Please filter the entries for the word "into" and copy every line that has it.

— Data provided —
◆ ◆ ◆ ◆ ◆ ◆ ◆

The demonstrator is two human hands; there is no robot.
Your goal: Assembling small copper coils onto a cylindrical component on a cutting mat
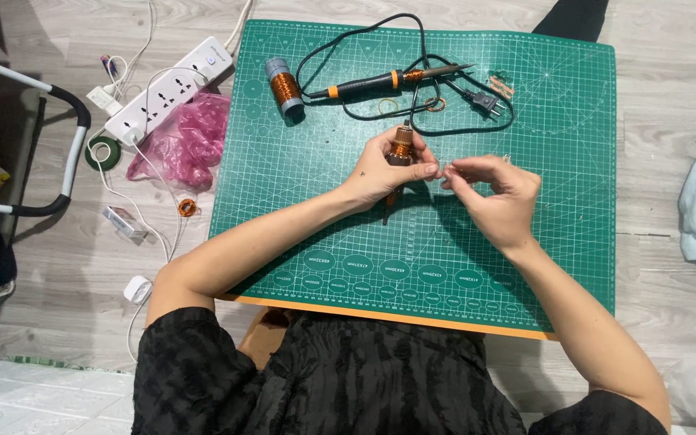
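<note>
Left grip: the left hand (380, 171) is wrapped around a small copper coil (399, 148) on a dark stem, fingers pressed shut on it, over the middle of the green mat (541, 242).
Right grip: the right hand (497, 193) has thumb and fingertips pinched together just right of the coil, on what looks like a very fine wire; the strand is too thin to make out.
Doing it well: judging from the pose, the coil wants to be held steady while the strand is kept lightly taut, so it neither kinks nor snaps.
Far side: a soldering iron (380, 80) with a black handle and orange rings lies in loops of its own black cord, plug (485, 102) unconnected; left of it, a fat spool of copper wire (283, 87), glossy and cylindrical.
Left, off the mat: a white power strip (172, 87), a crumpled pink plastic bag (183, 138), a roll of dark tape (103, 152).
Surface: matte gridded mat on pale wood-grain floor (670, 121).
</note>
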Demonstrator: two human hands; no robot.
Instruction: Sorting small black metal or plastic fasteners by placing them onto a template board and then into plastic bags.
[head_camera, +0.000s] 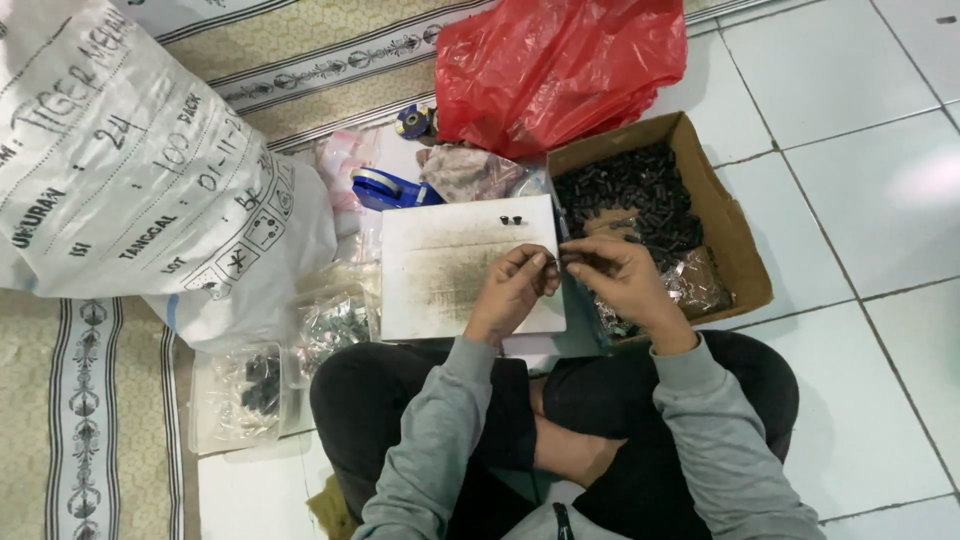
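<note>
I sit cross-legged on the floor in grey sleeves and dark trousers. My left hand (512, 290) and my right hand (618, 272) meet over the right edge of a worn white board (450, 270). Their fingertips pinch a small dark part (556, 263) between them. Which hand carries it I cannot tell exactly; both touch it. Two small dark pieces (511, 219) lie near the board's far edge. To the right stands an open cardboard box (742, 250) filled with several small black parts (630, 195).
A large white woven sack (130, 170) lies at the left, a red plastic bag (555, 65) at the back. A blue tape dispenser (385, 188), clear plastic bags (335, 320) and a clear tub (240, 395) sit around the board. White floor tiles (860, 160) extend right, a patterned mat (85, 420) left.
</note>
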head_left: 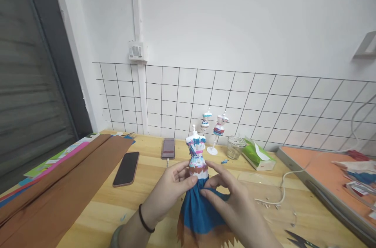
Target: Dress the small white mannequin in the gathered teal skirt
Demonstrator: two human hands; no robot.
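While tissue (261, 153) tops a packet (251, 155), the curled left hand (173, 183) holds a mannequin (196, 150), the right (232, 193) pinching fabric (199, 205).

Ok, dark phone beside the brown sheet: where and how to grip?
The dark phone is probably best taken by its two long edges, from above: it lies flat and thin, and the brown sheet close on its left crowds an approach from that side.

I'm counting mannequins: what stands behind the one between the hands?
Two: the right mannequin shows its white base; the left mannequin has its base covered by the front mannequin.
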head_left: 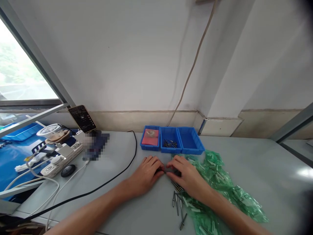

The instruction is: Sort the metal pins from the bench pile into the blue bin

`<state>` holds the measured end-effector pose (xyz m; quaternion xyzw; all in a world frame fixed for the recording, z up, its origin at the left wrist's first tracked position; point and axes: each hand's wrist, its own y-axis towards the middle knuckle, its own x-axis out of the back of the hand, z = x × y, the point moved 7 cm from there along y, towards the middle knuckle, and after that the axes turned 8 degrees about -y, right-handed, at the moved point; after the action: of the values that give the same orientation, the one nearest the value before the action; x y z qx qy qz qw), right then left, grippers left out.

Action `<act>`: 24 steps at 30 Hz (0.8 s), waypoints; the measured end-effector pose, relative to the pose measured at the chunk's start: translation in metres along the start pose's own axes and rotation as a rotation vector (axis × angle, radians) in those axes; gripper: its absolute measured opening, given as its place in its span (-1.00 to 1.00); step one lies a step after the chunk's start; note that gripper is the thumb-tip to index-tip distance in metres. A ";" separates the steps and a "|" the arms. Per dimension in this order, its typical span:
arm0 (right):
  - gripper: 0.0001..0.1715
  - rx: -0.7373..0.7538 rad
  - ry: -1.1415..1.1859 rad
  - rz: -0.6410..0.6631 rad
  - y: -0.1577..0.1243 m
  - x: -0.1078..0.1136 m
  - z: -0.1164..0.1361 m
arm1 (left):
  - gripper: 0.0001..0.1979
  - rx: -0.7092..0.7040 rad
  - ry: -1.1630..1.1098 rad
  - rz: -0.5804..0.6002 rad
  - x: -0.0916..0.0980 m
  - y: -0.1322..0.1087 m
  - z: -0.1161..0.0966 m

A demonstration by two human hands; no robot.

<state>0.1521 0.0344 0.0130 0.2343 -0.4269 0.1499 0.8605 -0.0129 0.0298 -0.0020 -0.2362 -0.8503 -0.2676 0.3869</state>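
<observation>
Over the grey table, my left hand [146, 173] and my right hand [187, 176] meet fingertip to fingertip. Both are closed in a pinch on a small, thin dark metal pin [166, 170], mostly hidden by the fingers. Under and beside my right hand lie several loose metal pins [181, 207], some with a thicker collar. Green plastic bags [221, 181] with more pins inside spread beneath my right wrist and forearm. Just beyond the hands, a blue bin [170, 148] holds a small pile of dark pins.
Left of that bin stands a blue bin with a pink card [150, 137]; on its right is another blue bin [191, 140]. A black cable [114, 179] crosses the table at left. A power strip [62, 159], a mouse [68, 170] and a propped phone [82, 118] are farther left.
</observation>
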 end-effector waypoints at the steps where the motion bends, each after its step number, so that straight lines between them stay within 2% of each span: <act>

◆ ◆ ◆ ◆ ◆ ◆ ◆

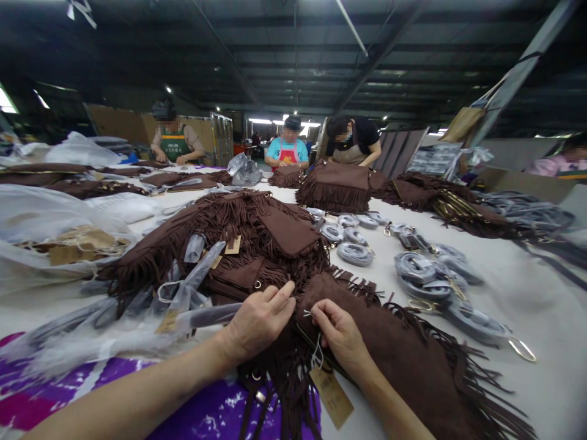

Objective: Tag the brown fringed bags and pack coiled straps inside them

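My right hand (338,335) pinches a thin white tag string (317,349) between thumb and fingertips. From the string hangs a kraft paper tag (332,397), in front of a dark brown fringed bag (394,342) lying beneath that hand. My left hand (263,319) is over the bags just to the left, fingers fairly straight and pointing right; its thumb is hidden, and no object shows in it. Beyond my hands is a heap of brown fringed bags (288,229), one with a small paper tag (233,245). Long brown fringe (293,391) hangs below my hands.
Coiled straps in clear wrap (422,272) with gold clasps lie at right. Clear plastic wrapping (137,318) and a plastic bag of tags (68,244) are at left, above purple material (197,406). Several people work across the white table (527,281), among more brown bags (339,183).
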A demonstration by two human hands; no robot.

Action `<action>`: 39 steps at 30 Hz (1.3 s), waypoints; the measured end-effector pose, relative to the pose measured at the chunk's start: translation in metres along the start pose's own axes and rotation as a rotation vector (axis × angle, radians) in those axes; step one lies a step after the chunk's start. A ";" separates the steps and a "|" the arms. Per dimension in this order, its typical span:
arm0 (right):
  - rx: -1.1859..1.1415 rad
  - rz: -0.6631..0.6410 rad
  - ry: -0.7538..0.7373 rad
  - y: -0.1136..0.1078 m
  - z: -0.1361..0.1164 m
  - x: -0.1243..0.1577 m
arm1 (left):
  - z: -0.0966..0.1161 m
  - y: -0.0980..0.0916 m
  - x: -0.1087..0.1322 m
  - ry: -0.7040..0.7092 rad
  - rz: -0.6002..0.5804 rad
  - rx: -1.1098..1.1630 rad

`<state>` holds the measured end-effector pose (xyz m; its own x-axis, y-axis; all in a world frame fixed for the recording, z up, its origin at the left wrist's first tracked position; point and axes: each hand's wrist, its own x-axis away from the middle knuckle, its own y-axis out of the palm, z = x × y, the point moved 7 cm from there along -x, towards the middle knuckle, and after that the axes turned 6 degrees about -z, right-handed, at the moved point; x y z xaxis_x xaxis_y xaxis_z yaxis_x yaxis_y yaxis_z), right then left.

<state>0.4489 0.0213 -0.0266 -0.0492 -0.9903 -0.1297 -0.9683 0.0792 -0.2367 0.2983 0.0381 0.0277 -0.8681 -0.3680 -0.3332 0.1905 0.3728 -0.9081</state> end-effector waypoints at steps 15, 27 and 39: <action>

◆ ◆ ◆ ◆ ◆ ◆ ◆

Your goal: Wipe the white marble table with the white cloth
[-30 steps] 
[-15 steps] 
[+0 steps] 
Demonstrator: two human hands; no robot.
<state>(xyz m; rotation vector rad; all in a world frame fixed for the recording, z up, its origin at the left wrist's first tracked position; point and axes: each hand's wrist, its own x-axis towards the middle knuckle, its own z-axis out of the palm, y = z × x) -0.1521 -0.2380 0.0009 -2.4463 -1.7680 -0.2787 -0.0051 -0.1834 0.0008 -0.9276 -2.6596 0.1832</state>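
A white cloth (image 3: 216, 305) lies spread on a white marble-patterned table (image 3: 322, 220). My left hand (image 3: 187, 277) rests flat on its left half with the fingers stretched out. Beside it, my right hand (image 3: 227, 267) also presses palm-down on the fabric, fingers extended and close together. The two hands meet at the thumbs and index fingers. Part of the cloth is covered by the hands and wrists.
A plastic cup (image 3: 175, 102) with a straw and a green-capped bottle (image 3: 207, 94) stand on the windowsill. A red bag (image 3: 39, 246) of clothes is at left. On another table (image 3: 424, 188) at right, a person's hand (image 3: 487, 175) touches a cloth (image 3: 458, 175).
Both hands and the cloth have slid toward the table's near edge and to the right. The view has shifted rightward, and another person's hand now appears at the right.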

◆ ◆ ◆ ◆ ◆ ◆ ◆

— Exercise answer —
Instruction: Sorting small black metal or plastic fasteners by placing them onto a template board and then into plastic bags.
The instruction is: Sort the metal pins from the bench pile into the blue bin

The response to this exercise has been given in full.